Cassius's Green Lantern promo shot had been slapped onto the very end of the infamous "Everything Originates From Korea" chart. Confucius, Dragon Boat Festival, Zhu Yuanzhang, the Pyramids, even the Mars rover—all arrows leading to the Korean peninsula.
"This is all over Instagram. Non-people are sharing it too—calling it the best internet cultural export of the year."
Cassius studied the masterpiece, shaking his head with a helpless laugh. "The Photoshop is flawless. Looks like the Korean 'everything is Korean' theory finally found the perfect punching bag."
Kristen leaned against his shoulder, eyes sparkling with laughter. "Real talk—what did you feel when they started analyzing your bone structure and claiming you have 'classic Korean elegant features'?"
Cassius thought about it, then pulled her closer. "First reaction? Pure absurdity. How do their brains even work? How do they say something that delusional with a straight face?"
"That's the internet, baby." Kristen shrugged, took a sip of wine. "Anyone can be a screenwriter when the story flatters their collective ego. That desperate Korean need to be globally recognized—even if they have to steal the narrative—is obvious to anyone who understands East Asia. They just ran face-first into a steel plate this time."
She waved the iPad again. "Your side's roasting game is maxed out. Straight-up dimensional strike."
Cassius laughed harder at the comments.
Kristen stretched, the oversized T-shirt riding up to show a sliver of toned waist.
"Warner picking you for Green Lantern was the smartest move they ever made. Not only did it light the box office on fire, it accidentally triggered the greatest East Asian internet culture war in history. Best free marketing they'll ever get."
"You calling me hot or what?" Cassius teased.
"Obviously!" Kristen swung around, straddling his lap in one smooth motion. She cupped his face with both hands, gray-green eyes inches away, sparkling with mischief.
"My boyfriend—one guy, one movie—managed to set half the world's internet on fire. How fucking cool is that?"
They scrolled a little longer, trading laughs at the wildest memes.
Then they both headed for the shower.
It had been over a month since they'd seen each other—global promo kept them on opposite sides of the planet.
Cassius stepped out first, hair still dripping, wearing loose gray sweatpants and a simple white T-shirt.

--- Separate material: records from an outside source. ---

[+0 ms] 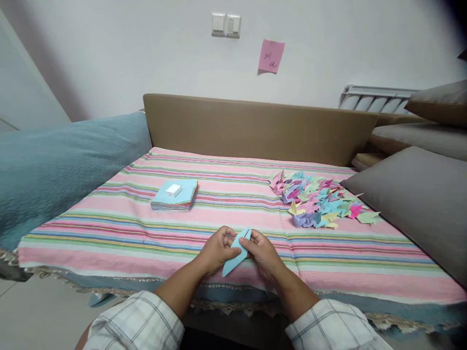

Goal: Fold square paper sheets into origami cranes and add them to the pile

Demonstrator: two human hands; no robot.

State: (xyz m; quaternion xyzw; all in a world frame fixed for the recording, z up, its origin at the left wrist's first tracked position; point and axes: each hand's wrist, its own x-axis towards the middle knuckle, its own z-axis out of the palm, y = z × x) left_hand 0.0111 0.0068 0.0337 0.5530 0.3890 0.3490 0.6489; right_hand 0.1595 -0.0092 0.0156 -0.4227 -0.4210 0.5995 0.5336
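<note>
A folded piece of light blue origami paper (234, 260) is held between both hands near the front edge of the sofa seat. My left hand (220, 248) grips its left side, thumb on top and fingers behind. On the right side, my right hand (261, 251) pinches the upper part with the thumb over the paper. The paper is a narrow, pointed shape, tilted with one tip up to the right and the other down to the left. A slit shows near its upper tip. The fingertips behind the paper are partly hidden.
A stack of coloured paper (173, 206) with a small white block (173, 190) on it lies to the left. Many folded paper cranes (317, 199) are heaped on the right of the striped cloth (233, 184). Grey cushions (419, 194) border the right side; a backrest (255, 129) stands behind.
</note>
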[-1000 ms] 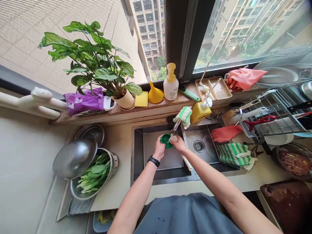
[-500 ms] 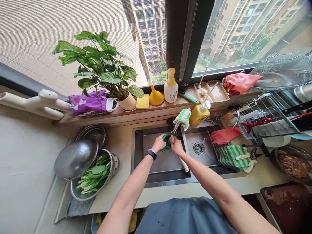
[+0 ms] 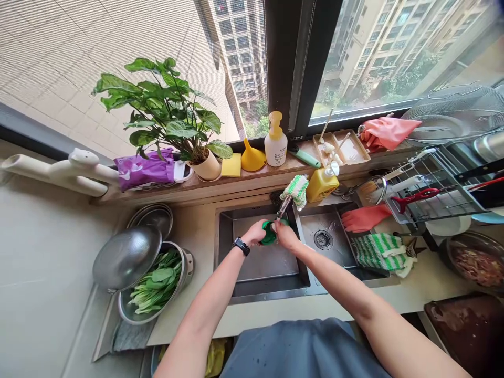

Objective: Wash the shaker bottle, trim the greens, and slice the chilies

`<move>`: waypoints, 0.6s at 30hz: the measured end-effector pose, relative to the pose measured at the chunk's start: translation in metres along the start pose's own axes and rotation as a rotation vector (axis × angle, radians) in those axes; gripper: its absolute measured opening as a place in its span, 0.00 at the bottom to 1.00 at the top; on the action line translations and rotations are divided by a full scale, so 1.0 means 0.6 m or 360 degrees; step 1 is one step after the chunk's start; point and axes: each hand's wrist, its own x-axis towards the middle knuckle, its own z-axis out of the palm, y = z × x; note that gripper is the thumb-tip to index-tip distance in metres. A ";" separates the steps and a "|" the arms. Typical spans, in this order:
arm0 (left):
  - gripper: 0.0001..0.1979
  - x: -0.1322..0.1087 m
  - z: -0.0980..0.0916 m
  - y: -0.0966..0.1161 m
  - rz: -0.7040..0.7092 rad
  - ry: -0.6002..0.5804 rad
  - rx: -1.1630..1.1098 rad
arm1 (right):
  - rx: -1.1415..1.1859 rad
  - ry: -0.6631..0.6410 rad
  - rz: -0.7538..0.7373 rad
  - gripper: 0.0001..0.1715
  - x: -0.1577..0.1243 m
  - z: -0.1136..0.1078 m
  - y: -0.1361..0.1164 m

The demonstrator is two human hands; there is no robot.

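Pinched in left hand [image 3: 255, 232]: 1 green item [image 3: 268, 237]; right hand [image 3: 287, 235]: cannot tell; 2 basins [image 3: 265, 268].

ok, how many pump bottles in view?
2: a white bottle on the windowsill and a yellow bottle on the counter behind the sink.

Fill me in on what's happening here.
A person at the sink has a small green item in the left hand over the left basin, with the right hand close against it by the faucet. Whether the right hand grips anything is hidden. Leafy greens fill a metal pot off to the left.
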 end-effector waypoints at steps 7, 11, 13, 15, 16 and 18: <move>0.33 -0.051 0.048 -0.022 0.0600 0.0531 0.0626 | 0.0488 0.0140 0.0558 0.11 -0.006 0.027 -0.018; 0.31 -0.086 0.071 -0.052 0.0653 0.0911 0.0836 | 0.0602 0.0122 0.0656 0.13 -0.022 0.056 -0.036; 0.32 -0.090 0.073 -0.060 0.0525 0.0919 0.0773 | 0.0634 0.0124 0.0671 0.13 -0.029 0.063 -0.045; 0.34 -0.086 0.068 -0.062 0.0414 0.0786 0.0610 | 0.0641 0.0115 0.0676 0.14 -0.034 0.067 -0.050; 0.34 -0.083 0.065 -0.062 0.0363 0.0694 0.0521 | 0.0635 0.0108 0.0675 0.14 -0.036 0.068 -0.050; 0.34 -0.077 0.057 -0.060 0.0270 0.0521 0.0378 | 0.0610 0.0095 0.0653 0.14 -0.036 0.068 -0.048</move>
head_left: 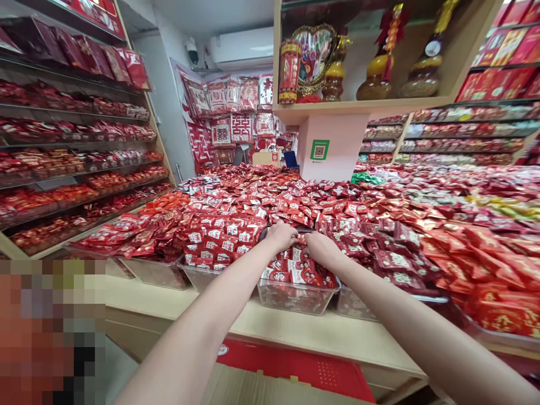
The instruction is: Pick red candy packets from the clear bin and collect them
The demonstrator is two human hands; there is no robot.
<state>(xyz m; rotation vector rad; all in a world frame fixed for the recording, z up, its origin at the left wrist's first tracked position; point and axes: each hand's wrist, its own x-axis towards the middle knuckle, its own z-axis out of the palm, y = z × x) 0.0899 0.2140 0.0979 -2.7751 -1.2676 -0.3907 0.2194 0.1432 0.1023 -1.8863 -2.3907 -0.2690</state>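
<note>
Both arms reach out over a clear plastic bin (295, 301) heaped with small red candy packets (301, 273) that carry white print and cartoon figures. My left hand (280, 236) is at the rear of this heap, its fingers curled down together among the wrappers. Close beside it on the right, my right hand (322, 248) is also closed, with the fingers bent inward toward the left hand. A dark edge shows between the two hands. What the fingertips grip is hidden by the hands and packets.
Neighbouring bins hold red packets (219, 239), dark maroon packets (396, 253) and orange-red packets (502, 275). The bins stand along a pale wooden counter (253, 326). A shelf box (392, 104) overhangs the back, on a pillar with a QR sign (319, 151). Stocked shelves (76, 143) line the left.
</note>
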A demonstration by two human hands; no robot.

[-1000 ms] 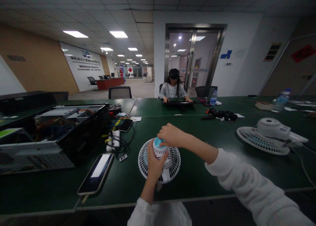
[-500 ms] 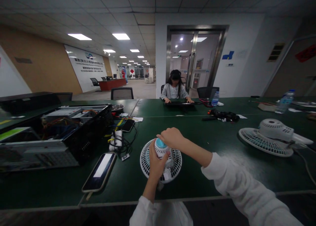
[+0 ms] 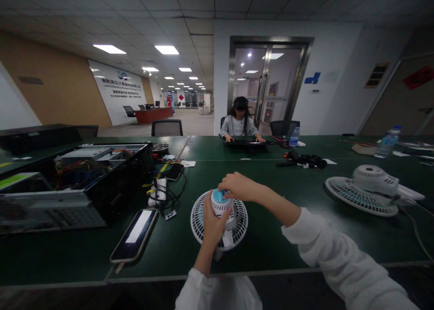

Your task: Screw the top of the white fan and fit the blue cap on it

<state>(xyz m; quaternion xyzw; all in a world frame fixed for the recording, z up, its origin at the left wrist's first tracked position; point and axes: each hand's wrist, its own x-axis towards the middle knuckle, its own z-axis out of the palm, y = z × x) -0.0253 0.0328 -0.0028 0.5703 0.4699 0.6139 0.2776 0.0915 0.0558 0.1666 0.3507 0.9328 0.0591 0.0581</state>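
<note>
A small white fan (image 3: 203, 219) lies grille-down on the green table (image 3: 281, 237) in front of me, its motor housing pointing up. My left hand (image 3: 213, 226) wraps round the near side of the housing. My right hand (image 3: 237, 186) is curled over the blue cap (image 3: 219, 195) on top of the housing, fingers pinched on it.
A phone (image 3: 135, 234) lies left of the fan. An open computer case (image 3: 74, 179) and a tangle of cables (image 3: 162, 194) sit further left. A second fan (image 3: 366, 188) lies at the right. A person sits at a keyboard (image 3: 247, 142) across the table, near bottles (image 3: 293, 135).
My view shifted slightly. Both hands stay on the fan; my right hand has turned a little on the blue cap.
</note>
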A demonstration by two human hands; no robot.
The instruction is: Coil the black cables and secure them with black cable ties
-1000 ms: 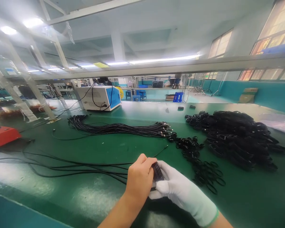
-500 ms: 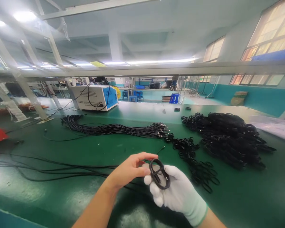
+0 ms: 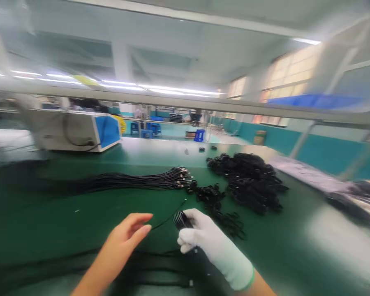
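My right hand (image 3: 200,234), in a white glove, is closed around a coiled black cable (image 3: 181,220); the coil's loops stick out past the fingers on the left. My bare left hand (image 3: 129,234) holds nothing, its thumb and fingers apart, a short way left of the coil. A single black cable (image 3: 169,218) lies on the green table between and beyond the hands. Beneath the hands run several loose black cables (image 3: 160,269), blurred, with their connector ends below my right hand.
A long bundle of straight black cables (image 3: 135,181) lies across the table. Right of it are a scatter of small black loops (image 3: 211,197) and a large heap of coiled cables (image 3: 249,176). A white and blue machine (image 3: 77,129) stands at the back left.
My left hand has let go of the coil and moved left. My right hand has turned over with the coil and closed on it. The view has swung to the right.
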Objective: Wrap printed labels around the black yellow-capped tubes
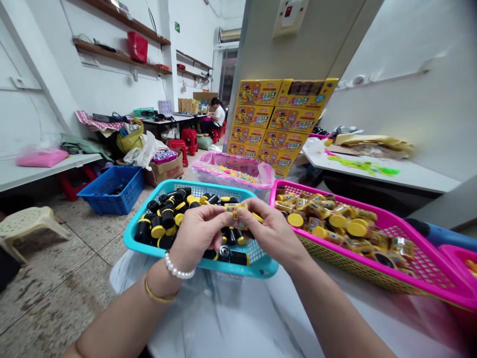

He walked into the living room and found Kristen curled on the far end of the couch, fresh from her own shower, wearing nothing but his oversized T-shirt. She was frowning at her laptop, typing furiously.
The warm lamplight painted her face.
"Still working?" he asked, pouring two glasses of water.
"Director sent new pages. They're endless," she grumbled.
Cassius set a glass in front of her and sat down, reaching over to knead the tight muscles at the back of her neck.
Kristen stiffened for half a second, then melted with a soft sigh.
"Your hands got stronger…"
"Side effect of all those fight scenes," he murmured, thumbs working slow circles against her warm skin.
Months of pressure, travel, and public noise had left both of them wound tight.
But right now, in this quiet, private bubble, the outside world disappeared.
Kristen closed the laptop, pushed it aside, and turned fully toward him.
She swung one leg over and settled in his lap again, arms sliding around his neck.
The oversized T-shirt slipped off one shoulder, revealing smooth skin still flushed from the shower.
Her gray-green eyes locked on his, dark with want.
"Enough internet for one night," she whispered, voice low and husky.
Then she leaned in and kissed him—slow, deep, and very sure of exactly where this night was going.